# Task goal
Exact copies of all the lines below are required.

# Data shown
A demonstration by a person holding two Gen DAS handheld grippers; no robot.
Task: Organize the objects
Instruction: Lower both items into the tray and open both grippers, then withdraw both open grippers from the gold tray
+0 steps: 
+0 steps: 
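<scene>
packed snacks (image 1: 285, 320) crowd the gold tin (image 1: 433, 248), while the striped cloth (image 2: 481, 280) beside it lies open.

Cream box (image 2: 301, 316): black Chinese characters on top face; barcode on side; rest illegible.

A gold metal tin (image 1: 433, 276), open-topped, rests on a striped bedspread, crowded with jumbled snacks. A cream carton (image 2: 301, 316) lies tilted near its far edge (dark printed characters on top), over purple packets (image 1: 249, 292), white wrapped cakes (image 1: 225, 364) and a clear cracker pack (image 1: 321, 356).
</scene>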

# Answer section
A demonstration by a person holding two Gen DAS handheld grippers; no robot.
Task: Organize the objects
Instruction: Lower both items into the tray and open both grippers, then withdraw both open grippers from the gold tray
+0 steps: 
+0 steps: 
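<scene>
packed snacks (image 1: 285, 320) crowd the gold tin (image 1: 433, 248), while the striped cloth (image 2: 481, 280) beside it lies open.

Cream box (image 2: 301, 316): black Chinese characters on top face; barcode on side; rest illegible.

A gold metal tin (image 1: 433, 276), open-topped, rests on a striped bedspread, crowded with jumbled snacks. A cream carton (image 2: 301, 316) lies tilted near its far edge (dark printed characters on top), over purple packets (image 1: 249, 292), white wrapped cakes (image 1: 225, 364) and a clear cracker pack (image 1: 321, 356).
</scene>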

Nothing more is needed to finish the exercise.